I didn’t use tests or regular quizzes (other than the BrainPOP quizzes which were included in the above mentioned category). One of these days I’ll write a blog post about my philosophy concerning tests and why we don’t create tests and quizzes for Guest Hollow curricula. If you are using tests and/or quizzes in your curriculum, you may want to assign a percentage for this category.

All the percentages above add up to 100%.

#### At the end of the year

At the end of the year, Homeschool Tracker would figure out what grade was earned in each subject, and I could use that information for the transcripts I created for college and future job applications.

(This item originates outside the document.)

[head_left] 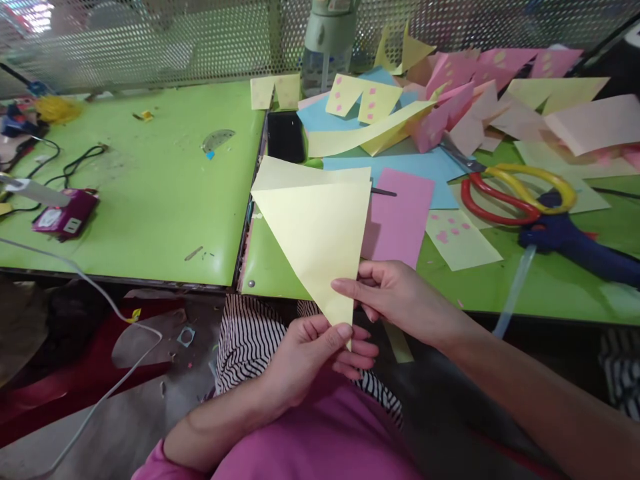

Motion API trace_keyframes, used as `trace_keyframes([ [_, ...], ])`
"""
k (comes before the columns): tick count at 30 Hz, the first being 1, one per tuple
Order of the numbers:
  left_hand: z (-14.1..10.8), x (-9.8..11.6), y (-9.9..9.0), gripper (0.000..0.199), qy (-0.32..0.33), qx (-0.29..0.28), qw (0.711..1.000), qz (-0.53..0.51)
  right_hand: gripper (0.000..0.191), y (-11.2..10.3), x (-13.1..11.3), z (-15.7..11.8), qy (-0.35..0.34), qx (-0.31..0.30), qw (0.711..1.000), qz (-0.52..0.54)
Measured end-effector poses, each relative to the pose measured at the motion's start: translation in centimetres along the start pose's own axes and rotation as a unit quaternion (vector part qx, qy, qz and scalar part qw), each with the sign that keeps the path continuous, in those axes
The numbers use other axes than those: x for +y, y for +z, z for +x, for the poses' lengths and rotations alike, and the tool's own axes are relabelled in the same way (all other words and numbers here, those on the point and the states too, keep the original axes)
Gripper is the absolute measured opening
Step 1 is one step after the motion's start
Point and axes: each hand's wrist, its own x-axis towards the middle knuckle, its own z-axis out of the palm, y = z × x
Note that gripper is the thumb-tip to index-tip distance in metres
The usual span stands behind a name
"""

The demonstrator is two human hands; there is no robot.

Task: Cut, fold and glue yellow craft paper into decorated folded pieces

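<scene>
A folded sheet of pale yellow paper [320, 233] is held up in front of the table's edge, narrowing to a point at the bottom. My left hand [320, 347] pinches that lower tip, thumb on top and fingers beneath. Just above it, my right hand [395, 293] grips the right edge of the paper between thumb and fingers. Behind the paper lies a pink sheet [400, 213], partly covered. Scissors [515, 193] with red and yellow handles rest to the right, beside a blue glue gun [575, 247] with a clear glue stick.
Cut and folded papers [465, 100] in yellow, pink and blue pile up at the back right. A black phone [286, 137] and a bottle [327, 53] stand near the seam of the green table [165, 200]. A purple plug box [65, 213] with cables sits left.
</scene>
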Motion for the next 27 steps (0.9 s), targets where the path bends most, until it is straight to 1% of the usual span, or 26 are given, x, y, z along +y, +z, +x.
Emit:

✪ Tip: You’d probably be surprised at how many times I’ve had to send out a high school transcript, even after my kids grew up and moved out. I’ve had to dig out those transcripts years after their homeschool graduations. I recommend you (and your homeschool graduates) keep one on hand where it’s easy to email at a moment’s notice.

## That’s it!

Grading doesn’t have to be complicated. Using a homeschool planner makes it even easier, but you can use a simple and free online calculator to figure things out, instead. You can use weighted categories like I did (classwork and participation, labs, etc.) or mix-and-match your own categories to fit your particular situation {make sure to look up local requirements and college requirements when making a decision on how you want to grade your student’s work)!